First, the definition of establecimiento permanente (permanent establishment) has been broadened. Foreign companies providing digital services, acting through dependent agents, or maintaining a sustained commercial presence in Colombia may now meet the threshold – even without a registered legal entity in the country. This brings Colombia's permanent establishment rules closer to international norms, but extends obligations to entities that previously considered themselves outside the Colombian tax net.

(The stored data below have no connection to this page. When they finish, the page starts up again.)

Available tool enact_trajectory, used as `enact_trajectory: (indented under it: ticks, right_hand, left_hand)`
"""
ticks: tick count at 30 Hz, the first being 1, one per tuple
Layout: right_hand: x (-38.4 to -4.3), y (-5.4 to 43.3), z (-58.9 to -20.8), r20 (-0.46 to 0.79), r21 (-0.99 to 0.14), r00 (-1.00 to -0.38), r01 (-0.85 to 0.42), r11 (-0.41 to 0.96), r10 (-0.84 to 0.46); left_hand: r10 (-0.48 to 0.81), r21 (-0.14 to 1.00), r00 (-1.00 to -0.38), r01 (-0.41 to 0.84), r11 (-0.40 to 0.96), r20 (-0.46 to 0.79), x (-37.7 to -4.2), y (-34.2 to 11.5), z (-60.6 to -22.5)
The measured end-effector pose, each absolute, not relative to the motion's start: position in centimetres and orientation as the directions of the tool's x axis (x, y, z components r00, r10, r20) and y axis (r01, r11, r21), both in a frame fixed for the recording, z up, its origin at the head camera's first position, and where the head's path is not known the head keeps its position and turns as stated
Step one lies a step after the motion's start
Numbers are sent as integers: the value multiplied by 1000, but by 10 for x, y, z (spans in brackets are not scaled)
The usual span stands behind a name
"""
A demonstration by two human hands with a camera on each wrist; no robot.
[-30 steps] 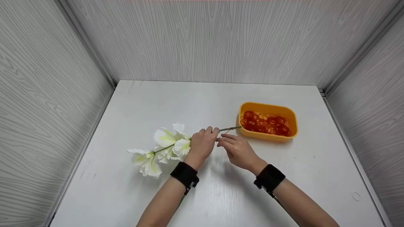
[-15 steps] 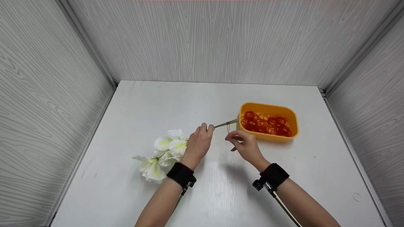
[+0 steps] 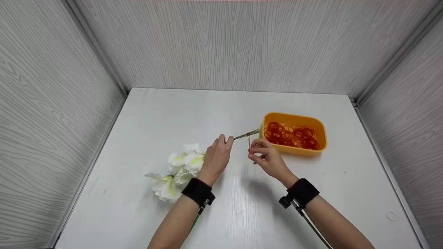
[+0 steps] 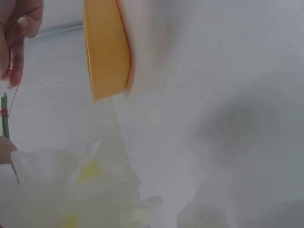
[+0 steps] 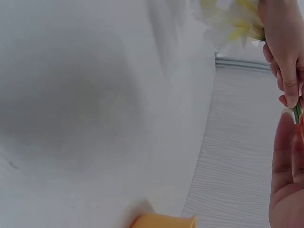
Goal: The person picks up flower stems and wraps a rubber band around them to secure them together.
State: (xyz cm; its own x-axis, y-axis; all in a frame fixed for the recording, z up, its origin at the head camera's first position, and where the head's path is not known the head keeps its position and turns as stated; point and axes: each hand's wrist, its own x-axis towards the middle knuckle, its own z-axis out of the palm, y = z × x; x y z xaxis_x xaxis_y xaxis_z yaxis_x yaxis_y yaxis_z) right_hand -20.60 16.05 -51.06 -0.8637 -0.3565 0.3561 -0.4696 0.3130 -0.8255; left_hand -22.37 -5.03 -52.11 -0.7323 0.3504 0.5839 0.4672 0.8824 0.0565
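My left hand (image 3: pixel 218 155) grips the green stems (image 3: pixel 246 134) of several white artificial flowers (image 3: pixel 185 166), whose yellow-centred blooms hang to its left over the table. The stem ends point right, close to the yellow box. Near those ends a red rubber band (image 3: pixel 249 141) is wound round the stems; in the left wrist view the wound part (image 4: pixel 4 112) shows with a strand stretched off it. My right hand (image 3: pixel 268 157) pinches the loose end of that band below the stems, pulling it taut. In the right wrist view the two hands are close together at the stems.
A yellow plastic box (image 3: pixel 294 149) holding many red rubber bands (image 3: pixel 290 136) stands just behind and right of my right hand. One pale loose ring (image 3: pixel 390 216) lies at the table's right front. Grey wood-grain panels (image 3: pixel 221 45) enclose the white table (image 3: pixel 173 114).
My right hand has drawn the band down from the stems and shifted its finger grip. My left hand moved slightly left with the flowers, and the stem ends swung up a little.
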Motion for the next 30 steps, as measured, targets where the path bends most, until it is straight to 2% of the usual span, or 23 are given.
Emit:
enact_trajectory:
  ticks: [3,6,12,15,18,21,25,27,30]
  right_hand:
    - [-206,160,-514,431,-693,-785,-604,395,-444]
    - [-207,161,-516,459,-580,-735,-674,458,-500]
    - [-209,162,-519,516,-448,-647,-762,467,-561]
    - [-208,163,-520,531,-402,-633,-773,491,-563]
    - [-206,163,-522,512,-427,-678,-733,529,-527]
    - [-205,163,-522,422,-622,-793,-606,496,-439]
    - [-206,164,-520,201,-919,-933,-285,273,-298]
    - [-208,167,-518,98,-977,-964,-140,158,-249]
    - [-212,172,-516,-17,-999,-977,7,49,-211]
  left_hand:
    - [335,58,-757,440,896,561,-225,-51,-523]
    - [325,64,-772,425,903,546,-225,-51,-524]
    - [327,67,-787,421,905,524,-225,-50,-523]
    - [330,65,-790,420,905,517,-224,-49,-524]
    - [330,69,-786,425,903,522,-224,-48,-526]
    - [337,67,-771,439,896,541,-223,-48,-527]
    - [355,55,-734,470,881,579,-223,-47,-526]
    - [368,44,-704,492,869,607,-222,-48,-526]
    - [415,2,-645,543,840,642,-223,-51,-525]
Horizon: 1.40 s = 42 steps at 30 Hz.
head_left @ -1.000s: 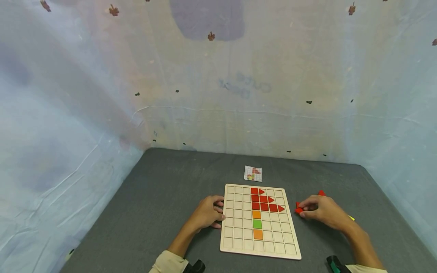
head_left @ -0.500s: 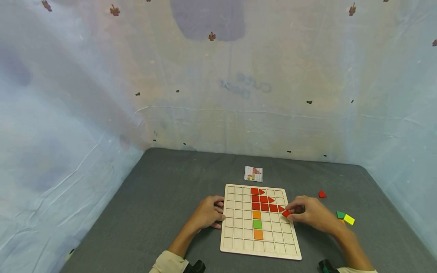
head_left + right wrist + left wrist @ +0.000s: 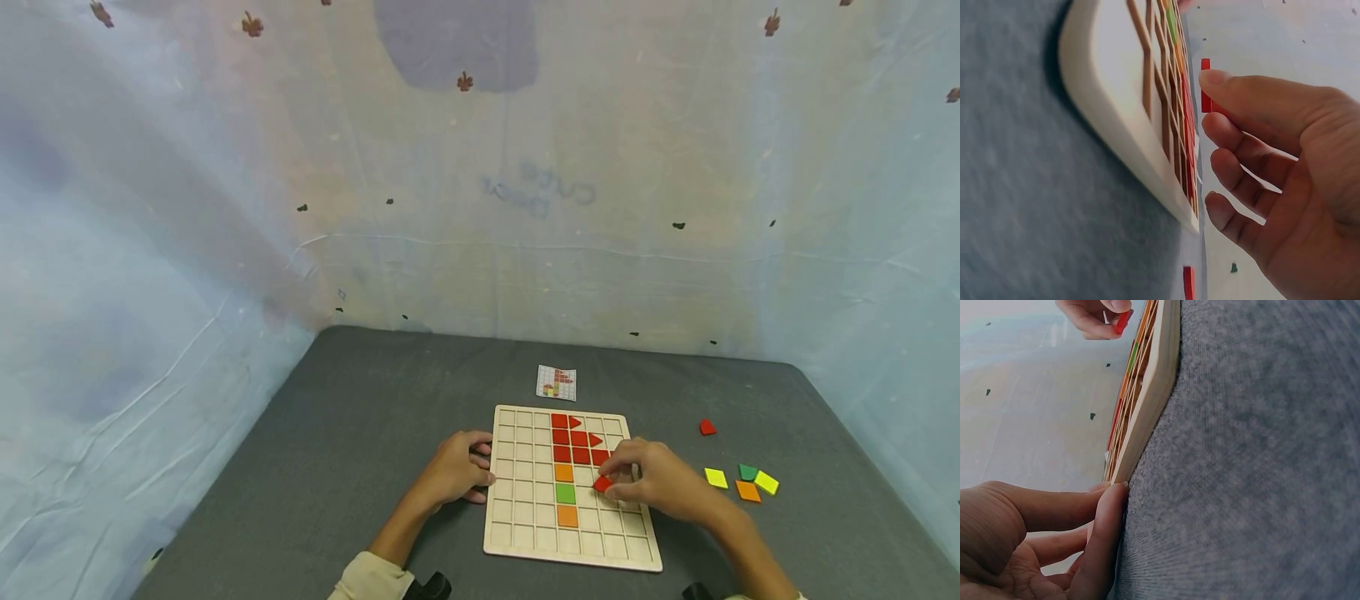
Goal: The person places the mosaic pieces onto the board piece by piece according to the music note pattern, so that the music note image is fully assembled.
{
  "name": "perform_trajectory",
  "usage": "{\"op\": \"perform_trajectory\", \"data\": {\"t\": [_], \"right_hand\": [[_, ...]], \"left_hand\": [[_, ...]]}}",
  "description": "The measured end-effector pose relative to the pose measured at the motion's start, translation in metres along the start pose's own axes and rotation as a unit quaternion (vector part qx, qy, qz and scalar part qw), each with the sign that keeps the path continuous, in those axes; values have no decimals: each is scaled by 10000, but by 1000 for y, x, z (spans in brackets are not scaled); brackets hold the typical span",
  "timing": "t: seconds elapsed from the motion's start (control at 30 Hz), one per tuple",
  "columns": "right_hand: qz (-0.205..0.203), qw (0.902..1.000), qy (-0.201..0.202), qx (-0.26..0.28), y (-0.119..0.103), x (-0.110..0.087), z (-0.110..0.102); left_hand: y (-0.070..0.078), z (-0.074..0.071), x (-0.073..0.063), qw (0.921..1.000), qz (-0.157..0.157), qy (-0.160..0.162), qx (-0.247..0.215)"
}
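Note:
A pale wooden grid board (image 3: 525,533) lies on the dark grey cloth. My left hand (image 3: 457,468) holds its left edge, with thumb and finger meeting at the rim in the left wrist view. Over the board's right half, my right hand (image 3: 660,479) pinches a small red tile (image 3: 602,483) between thumb and index finger. In the right wrist view that red tile (image 3: 1206,85) stands off the grid, seen edge-on. Rows of red tiles (image 3: 581,456) sit in the upper cells, some ending in triangles. Below them run an orange, a green tile (image 3: 566,493) and another orange one.
Behind the board lies a small printed pattern card (image 3: 557,382). To the right are a loose red tile (image 3: 707,427), a yellow tile (image 3: 716,477), a green tile (image 3: 747,472), an orange tile (image 3: 748,492) and another yellow one. A pale sheet (image 3: 480,283) hangs behind the table.
My right hand has picked up a red tile right of the board and carried it left over the grid. Loose tiles at the right have come into view. My left hand has stayed put.

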State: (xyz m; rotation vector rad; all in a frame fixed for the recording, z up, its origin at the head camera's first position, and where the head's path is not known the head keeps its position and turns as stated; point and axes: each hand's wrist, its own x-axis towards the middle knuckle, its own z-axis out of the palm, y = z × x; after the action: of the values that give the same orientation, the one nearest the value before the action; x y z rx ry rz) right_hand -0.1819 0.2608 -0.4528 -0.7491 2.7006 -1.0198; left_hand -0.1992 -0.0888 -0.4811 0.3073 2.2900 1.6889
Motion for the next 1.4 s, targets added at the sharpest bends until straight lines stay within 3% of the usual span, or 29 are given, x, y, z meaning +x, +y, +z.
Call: {"op": "perform_trajectory", "data": {"t": [0.2,0.87,1.2,1.4], "right_hand": [[9,9998,-192,30,-5,3,6],[-783,9952,-580,112,-30,8,29],[-335,9947,-971,68,-39,10,37],[-571,9922,-1085,202,-40,8,38]], "left_hand": [[0,0,0,10000,33,-4,43],[0,0,1,10000,37,-16,52],[0,0,0,10000,7,26,81],[0,0,0,10000,2,32,70]]}}
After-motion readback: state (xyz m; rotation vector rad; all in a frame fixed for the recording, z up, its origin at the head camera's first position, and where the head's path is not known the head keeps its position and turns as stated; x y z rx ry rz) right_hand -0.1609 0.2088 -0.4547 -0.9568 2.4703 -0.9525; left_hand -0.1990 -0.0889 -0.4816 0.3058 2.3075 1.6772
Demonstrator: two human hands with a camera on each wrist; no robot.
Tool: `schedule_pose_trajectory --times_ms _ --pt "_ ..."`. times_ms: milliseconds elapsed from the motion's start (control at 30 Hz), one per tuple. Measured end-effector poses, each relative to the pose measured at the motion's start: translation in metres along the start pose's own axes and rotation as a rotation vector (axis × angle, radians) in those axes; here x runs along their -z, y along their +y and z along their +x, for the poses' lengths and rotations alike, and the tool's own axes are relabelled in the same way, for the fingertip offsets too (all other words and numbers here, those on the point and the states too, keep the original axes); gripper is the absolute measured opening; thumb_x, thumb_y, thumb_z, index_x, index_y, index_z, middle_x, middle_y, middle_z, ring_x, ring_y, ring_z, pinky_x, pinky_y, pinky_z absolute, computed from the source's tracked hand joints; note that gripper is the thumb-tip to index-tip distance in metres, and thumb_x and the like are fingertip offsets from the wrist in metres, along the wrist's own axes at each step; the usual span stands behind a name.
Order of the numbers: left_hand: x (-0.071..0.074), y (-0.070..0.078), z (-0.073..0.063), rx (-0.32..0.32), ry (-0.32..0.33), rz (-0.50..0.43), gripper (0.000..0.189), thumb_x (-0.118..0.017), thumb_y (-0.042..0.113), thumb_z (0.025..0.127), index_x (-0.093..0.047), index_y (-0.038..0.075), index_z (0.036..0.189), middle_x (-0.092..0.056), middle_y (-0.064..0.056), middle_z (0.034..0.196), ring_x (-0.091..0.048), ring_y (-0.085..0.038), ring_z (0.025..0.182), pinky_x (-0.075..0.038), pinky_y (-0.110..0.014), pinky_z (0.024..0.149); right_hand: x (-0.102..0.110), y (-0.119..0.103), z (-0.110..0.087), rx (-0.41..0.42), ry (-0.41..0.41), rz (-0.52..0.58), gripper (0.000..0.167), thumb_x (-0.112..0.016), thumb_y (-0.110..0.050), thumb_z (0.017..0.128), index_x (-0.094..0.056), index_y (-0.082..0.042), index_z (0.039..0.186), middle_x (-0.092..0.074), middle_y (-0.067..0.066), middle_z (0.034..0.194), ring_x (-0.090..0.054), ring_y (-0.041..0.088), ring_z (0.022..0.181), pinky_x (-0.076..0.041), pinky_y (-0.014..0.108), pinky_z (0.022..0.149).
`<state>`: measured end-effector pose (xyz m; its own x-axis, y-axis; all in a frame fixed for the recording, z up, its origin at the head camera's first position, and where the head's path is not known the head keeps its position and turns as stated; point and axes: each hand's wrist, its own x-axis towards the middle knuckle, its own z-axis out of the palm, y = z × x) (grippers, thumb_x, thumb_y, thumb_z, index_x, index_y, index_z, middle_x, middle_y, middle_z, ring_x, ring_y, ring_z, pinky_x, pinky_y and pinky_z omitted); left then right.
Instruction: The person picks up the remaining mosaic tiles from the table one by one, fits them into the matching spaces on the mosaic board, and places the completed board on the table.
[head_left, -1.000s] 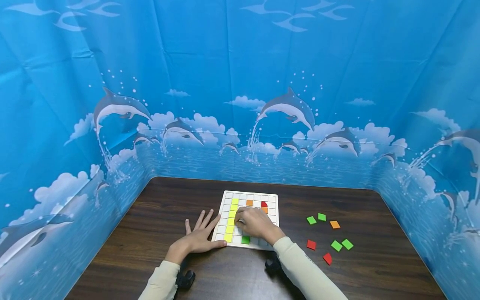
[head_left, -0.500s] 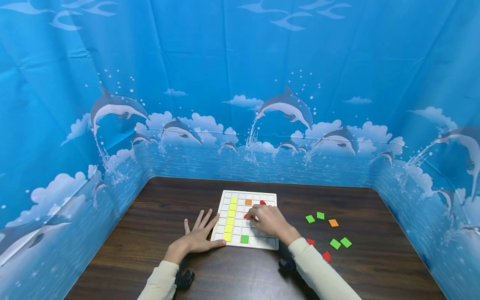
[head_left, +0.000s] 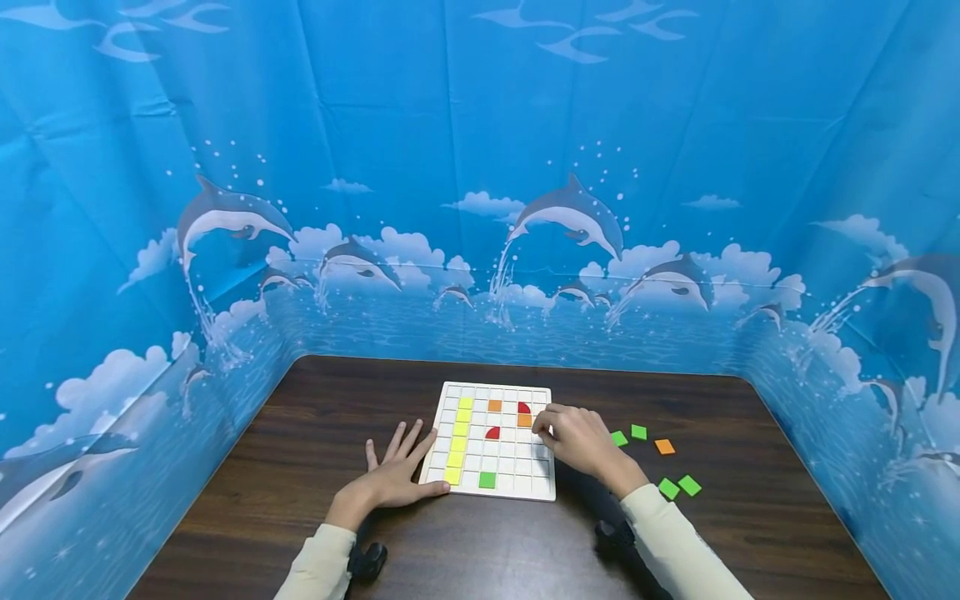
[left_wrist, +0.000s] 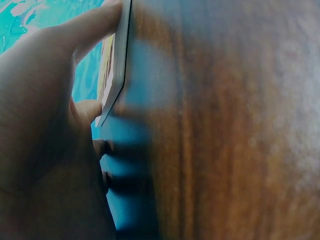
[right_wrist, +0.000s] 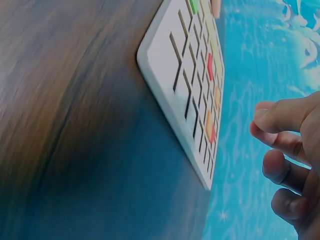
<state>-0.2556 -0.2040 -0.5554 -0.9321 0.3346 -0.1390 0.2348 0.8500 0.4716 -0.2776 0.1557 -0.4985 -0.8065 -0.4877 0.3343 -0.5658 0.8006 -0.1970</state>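
A white grid board (head_left: 517, 485) lies on the table, holding a column of yellow squares (head_left: 457, 444), two orange squares, two red quarter-circles and a green square (head_left: 487, 480). One red quarter-circle (head_left: 492, 432) sits near the board's middle. My left hand (head_left: 397, 477) is spread flat at the board's left edge, its thumb at the near left corner. Above the board's right edge hovers my right hand (head_left: 581, 437), fingers loosely bent. In the right wrist view the thumb and index tip (right_wrist: 265, 122) are close together with nothing between them.
To the right on the dark wooden table (head_left: 480, 550) lie several loose green tiles (head_left: 689, 484) and an orange tile (head_left: 664, 447). The right forearm hides part of that area. A blue dolphin-print curtain (head_left: 420, 208) surrounds the table.
My right hand has let go of a red quarter-circle on the board's middle and moved right, off the grid. The left hand stays at the board's left edge.
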Motion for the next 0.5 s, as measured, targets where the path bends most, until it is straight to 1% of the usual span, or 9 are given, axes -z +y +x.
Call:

Second, enhanced transfer pricing documentation is now required for a wider category of related-party transactions. Cross-border payments – including management fees, royalties, and intercompany loans – must be supported by contemporaneous documentation showing arm's-length pricing. The withholding tax rules applicable to these payments have also been updated, with stricter enforcement signalled by DIAN.

Third, beneficial ownership disclosure obligations now apply to foreign entities deriving Colombian-source income above defined thresholds. This means that intermediate holding structures, even those established in jurisdictions with which Colombia has a tax treaty, must disclose the ultimate beneficial owners to DIAN if income flows through them into Colombia.

The reforms apply to the fiscal year beginning January 1, 2025. Reporting obligations under the new rules fall due during the first half of 2026, on a schedule published by DIAN that varies by taxpayer category.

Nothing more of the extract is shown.